Running `prepare` again on our newly defined dataset class, we can see that the ids are now the fake 
"filenames" we generated at the top of the notebook, rather than sequential integers:

In [None]:
import hyrax

h = hyrax.Hyrax()
h.config["general"]["data_dir"] = "/fake/path/to/some/data"
h.config["data_set"]["name"] = "MyDataset"

dataset = h.prepare()

print("\nIDs:")
print(f"list(dataset.ids())[0:5] = {list(dataset.ids())[0:5]}")

### Adding Metadata

Now we are going to generate some fake metadata for our fake data. This will take the form of 
random ra/dec pairs for each fake object.

In [None]:
import astropy.units as u
from astropy.coordinates import SkyCoord

ras = rng.uniform(low=0.0, high=360.0, size=num_tensors) * u.deg
decs = rng.uniform(low=-90.0, high=90.0, size=num_tensors) * u.deg

In order to override metadata we will provide `HyraxDataset` with an astropy table containing all of the metadata in the constructor for our class as shown below. We do this in `__init__` by passing an astropy table of our metadata to `super().__init__` as a second, optional argument.

Note the new function `_read_metadata()` which constructs this table.

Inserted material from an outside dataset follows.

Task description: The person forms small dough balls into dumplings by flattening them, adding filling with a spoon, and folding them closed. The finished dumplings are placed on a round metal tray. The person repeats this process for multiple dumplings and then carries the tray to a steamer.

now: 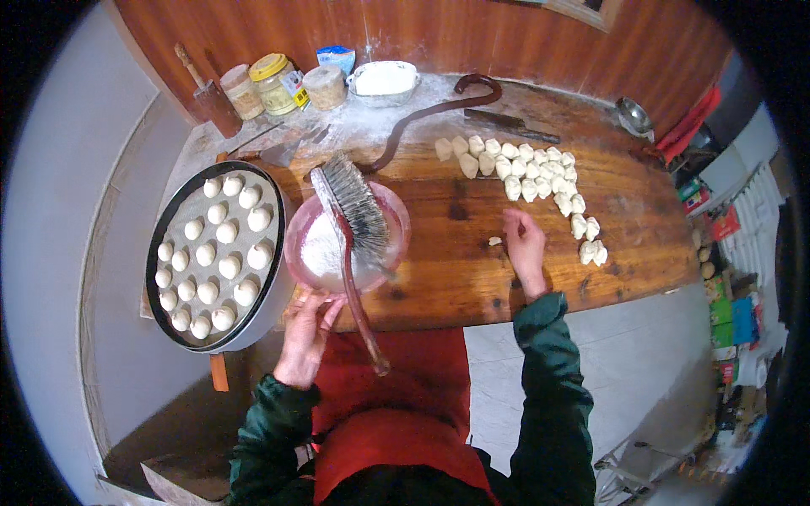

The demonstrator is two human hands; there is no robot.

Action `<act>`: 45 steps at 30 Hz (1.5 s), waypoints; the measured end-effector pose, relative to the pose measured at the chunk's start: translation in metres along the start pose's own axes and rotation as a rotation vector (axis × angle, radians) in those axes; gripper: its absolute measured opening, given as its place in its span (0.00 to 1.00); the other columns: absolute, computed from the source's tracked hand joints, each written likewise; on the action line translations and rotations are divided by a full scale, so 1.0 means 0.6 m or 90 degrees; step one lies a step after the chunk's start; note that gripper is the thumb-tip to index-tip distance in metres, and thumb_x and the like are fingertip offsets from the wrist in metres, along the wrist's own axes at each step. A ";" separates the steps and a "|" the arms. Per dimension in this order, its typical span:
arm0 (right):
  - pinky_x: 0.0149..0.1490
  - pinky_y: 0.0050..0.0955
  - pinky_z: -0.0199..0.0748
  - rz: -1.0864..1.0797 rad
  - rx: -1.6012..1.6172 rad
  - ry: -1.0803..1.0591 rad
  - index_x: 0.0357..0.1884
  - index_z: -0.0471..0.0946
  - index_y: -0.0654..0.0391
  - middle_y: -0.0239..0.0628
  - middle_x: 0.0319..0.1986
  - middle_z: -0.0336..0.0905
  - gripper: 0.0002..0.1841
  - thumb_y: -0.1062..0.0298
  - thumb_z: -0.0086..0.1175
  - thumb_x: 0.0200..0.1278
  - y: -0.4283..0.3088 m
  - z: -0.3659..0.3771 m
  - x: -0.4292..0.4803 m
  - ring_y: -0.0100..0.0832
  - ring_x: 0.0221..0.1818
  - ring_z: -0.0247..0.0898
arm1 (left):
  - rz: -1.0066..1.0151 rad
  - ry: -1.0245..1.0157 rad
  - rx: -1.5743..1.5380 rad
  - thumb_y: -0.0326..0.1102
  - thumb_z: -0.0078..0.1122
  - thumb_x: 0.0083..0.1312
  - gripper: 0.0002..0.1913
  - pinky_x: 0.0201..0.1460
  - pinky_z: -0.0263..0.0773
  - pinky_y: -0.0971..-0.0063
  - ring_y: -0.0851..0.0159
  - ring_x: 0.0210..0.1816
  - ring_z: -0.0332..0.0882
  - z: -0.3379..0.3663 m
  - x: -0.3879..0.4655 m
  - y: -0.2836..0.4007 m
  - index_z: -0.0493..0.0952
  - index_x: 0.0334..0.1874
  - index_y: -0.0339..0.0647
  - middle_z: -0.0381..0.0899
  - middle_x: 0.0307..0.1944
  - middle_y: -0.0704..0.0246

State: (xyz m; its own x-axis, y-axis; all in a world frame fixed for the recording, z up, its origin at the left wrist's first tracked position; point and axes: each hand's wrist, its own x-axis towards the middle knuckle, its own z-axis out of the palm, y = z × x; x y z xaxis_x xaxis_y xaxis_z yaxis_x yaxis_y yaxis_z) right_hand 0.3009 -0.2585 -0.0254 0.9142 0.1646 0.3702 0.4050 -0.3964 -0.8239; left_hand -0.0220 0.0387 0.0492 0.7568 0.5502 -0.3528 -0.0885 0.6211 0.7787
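Observation:
My left hand [307,332] is at the near rim of a pink bowl [400,209], its fingers on the edge. The bowl holds white flour [319,246]. Across its top lies a bench brush [354,202] with dark and pale bristles, the reddish handle jutting over the table edge towards me. My right hand [525,246] is low over the wooden table, fingers curled; whether anything is between them is hidden. Just left of it lies a small dough scrap [495,241]. Beyond it are rows of dough pieces [533,169], a few browner ones at the left end.
At left stands a round lined steamer tray [278,190] bearing several round buns [229,267]. Jars [272,82], a bowl of white powder [383,82], a hooked brown stick [405,123], a cleaver [506,120] and a dough scraper [278,154] lie towards the back. A metal bowl [634,117] sits far right.

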 end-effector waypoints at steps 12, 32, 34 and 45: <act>0.56 0.50 0.82 -0.343 -0.386 -0.198 0.70 0.74 0.53 0.46 0.68 0.71 0.29 0.73 0.59 0.64 0.001 0.117 0.198 0.56 0.58 0.78 | 0.015 0.053 -0.002 0.36 0.58 0.81 0.07 0.71 0.73 0.69 0.63 0.59 0.83 0.050 0.017 -0.165 0.82 0.47 0.42 0.87 0.53 0.66; 0.49 0.52 0.81 -0.123 -0.403 -0.169 0.54 0.80 0.54 0.50 0.44 0.85 0.16 0.55 0.58 0.74 -0.013 -0.027 -0.025 0.56 0.45 0.83 | -0.205 -0.212 -0.203 0.52 0.50 0.84 0.33 0.76 0.70 0.60 0.57 0.71 0.73 0.211 0.111 -0.185 0.54 0.86 0.52 0.64 0.80 0.66; 0.47 0.54 0.79 -0.151 -0.491 -0.146 0.48 0.78 0.56 0.53 0.43 0.83 0.14 0.56 0.58 0.74 -0.017 0.008 -0.046 0.58 0.43 0.81 | -0.219 -0.219 -0.195 0.52 0.49 0.84 0.33 0.75 0.71 0.60 0.57 0.70 0.74 0.226 0.119 -0.191 0.54 0.85 0.53 0.66 0.78 0.64; 0.65 0.52 0.73 -0.179 -0.449 -0.398 0.71 0.68 0.63 0.60 0.61 0.74 0.32 0.71 0.59 0.64 -0.096 -0.077 -0.162 0.62 0.62 0.72 | -0.319 -0.297 0.130 0.46 0.46 0.86 0.22 0.61 0.80 0.66 0.64 0.58 0.81 0.003 -0.041 -0.120 0.73 0.73 0.42 0.80 0.61 0.63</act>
State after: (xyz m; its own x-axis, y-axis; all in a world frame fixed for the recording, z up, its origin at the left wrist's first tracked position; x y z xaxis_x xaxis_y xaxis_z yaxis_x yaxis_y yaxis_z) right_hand 0.1880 -0.2933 0.0060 0.7095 0.7027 0.0525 0.6945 -0.6848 -0.2207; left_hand -0.0333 -0.0207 0.0028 0.8772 -0.0983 -0.4700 0.4305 0.5944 0.6792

On a real dataset this function would
most likely call astropy's `Table.read` [high level interface](https://docs.astropy.org/en/latest/io/unified.html) to construct a table directly from your catalog.

As before we re-implement the entire class below with small modifications marked with comments:

In [None]:
from torch.utils.data import Dataset
from hyrax.data_sets import HyraxDataset


class MyDataset(HyraxDataset, Dataset):
    def __init__(self, config: dict):
        self.filenames = MyDataset._list_filenames(config["general"]["data_dir"])
        metadata_table = MyDataset._read_metadata(config["general"]["data_dir"])
        super().__init__(config, metadata_table=metadata_table)

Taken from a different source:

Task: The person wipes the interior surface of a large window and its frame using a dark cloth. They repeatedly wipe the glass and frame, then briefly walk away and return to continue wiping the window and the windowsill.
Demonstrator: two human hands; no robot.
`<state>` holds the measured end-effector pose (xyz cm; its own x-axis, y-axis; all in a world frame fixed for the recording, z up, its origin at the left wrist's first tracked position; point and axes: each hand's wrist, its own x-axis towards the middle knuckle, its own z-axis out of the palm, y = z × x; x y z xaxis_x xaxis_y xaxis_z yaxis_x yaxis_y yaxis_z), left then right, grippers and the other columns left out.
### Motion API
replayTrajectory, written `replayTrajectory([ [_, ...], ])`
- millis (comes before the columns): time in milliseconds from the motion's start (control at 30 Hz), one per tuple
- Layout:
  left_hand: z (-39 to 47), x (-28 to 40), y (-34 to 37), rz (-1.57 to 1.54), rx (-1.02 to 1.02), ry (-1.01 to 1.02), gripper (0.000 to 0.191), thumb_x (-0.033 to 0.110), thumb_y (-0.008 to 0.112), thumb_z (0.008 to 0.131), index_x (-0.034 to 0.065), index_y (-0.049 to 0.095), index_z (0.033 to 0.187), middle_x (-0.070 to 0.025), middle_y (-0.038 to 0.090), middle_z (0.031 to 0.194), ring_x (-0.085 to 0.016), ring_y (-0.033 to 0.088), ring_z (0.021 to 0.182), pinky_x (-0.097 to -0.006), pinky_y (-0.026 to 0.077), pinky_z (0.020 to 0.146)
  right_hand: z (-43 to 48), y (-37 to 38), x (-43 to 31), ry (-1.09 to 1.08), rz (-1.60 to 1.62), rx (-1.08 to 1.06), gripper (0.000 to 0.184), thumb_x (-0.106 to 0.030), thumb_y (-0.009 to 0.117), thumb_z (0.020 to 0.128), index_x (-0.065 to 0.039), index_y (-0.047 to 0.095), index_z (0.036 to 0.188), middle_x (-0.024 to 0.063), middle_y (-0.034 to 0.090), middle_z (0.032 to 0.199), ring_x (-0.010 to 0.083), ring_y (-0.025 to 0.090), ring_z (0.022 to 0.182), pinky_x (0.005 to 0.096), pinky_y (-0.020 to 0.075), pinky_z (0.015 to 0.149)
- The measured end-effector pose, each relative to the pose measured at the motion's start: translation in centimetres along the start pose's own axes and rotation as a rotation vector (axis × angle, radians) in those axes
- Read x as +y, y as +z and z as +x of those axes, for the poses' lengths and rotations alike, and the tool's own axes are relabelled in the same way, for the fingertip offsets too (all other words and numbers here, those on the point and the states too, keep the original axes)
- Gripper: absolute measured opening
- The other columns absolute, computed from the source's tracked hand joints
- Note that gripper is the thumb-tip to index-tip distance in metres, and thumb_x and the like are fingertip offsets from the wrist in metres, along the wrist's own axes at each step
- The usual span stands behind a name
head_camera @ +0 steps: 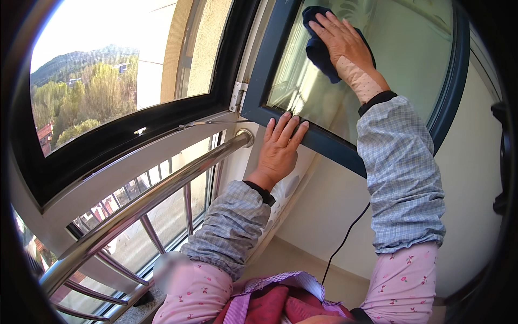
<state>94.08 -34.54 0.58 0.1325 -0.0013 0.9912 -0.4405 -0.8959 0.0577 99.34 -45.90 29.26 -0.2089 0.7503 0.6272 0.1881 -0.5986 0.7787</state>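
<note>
An opened casement window sash with a dark blue-grey frame stands before me, its glass pane reflecting pale light. Against the upper part of the pane, my right hand presses a dark navy cloth flat, fingers extended over it. Lower down, my left hand rests its spread fingers on the sash's bottom rail near the hinged corner. Its thumb is not clearly visible. A white metal hinge joins the sash to the window frame at the left.
A shiny metal handrail with bars runs along the left, below a black-framed screened window. A metal stay arm extends from the sill to the sash. A black cable hangs by the cream wall. Trees show outside.
</note>
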Motion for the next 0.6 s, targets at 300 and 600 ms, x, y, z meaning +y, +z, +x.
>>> replayTrajectory([
  [300,-0.3,-0.6,0.0,-0.002,-0.025,0.061,0.062,-0.001,0.064,0.075,0.0109,0.058,0.136,-0.0131,0.052,0.138,-0.036,0.043,0.139,-0.0565,0.027,0.12,-6.3,-2.9,-9.7,-0.278,0.302,-0.348,0.04,-0.017,0.046,0.102,-0.018,0.06,0.14,0.0003,0.053,0.152,0.0176,0.041,0.147,0.0395,0.0282,0.124],
  [600,0.1,0.5,-0.2,-0.033,-0.024,-0.013,0.073,-0.005,0.06,0.075,0.0164,0.052,0.145,-0.009,0.048,0.148,-0.032,0.038,0.146,-0.0564,0.026,0.12,-10.5,-9.7,10.5,0.446,-0.119,0.087,0.048,-0.009,0.047,0.102,-0.017,0.049,0.15,0.009,0.047,0.156,0.0295,0.039,0.147,0.0463,0.0285,0.122],
])
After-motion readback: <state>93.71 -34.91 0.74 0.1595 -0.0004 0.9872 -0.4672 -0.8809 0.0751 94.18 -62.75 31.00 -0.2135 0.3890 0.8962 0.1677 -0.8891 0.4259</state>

    def _read_metadata(path_to_data):
        """This is a pretend implementation so we don't use the path passed, which you might use
        to find your .csv/.fits/.tsv catalog file and call astropy's Table.read().

        We simply construct a table from our mock data"""
        from astropy.table import Table

        global ras, decs, filenames
        return Table({"object_id": filenames, "ra": ras, "dec": decs})

    # Unchanged from before below this comment ...
    def ids(self):
        for filename in self.filenames:
            yield filename

    def __getitem__(self, idx):
        return MyDataset._read_tensor(self.filenames[idx])

    def __len__(self):
        return len(self.filenames)

    @staticmethod
    def _list_filenames(path_to_data):
        """This is a pretend implementation so we ignore path_to_data"""
        global filenames
        return filenames

    @staticmethod
    def _read_tensor(filename):
        """Pretend to read a particular tensor from the disk."""
        global random_data
        return random_data[filename]

Now that our dataset class supports metadata, we can access the metadata interface directly on the dataset object using the `metadata_fields` and `metadata` functions on the dataset object.

- `metadata_fields` lists the available fields, in our case only "ra" and "dec" are available, but 
this is only because that is what was defined in the cell above
- `metadata` takes a list (or array) of indexes, and a list (or array) of valid fields. It returns a numpy rec-array of the selected metadata fields for the selected data indexes. It is essentially
equivalent to `metadata_table[indexes][fields].as_array()` where `metadata_table` is the original astropy table.

In [None]:
import hyrax
from astropy.table import Table

h = hyrax.Hyrax()
h.config["general"]["data_dir"] = "/fake/path/to/some/data"
h.config["data_set"]["name"] = "MyDataset"

dataset = h.prepare()

print("\nMetadata field list:")
print(f"dataset.metadata_fields() = {dataset.metadata_fields()}")
print(f'Table(dataset.metadata([1, 3, 4], "ra")) =>')
Table(dataset.metadata([1, 3, 4], ["ra"]))

Now that we have a Dataset capable of 'ra' and 'dec' metadata, we can do a full analysis with hyrax, `train`ing the model, `infer`ing the latent space,`umap`ping the latent space to a 2d representation, and `visualize`-ing the result.

At time of writing `visualize` requres "object_id", "ra" and "dec" fields to be defined in order to work at all. Note the appearance of those same fields in the visualizer table to the immediate right of the "x" and "y" values for the 2d projected latent space.

In [None]:
import hyrax

h = hyrax.Hyrax()
h.config["general"]["data_dir"] = "/fake/path/to/some/data"
h.config["data_set"]["name"] = "MyDataset"
h.config["model"]["name"] = "HyraxAutoencoder"

h.train()
h.infer()
h.umap()
h.visualize()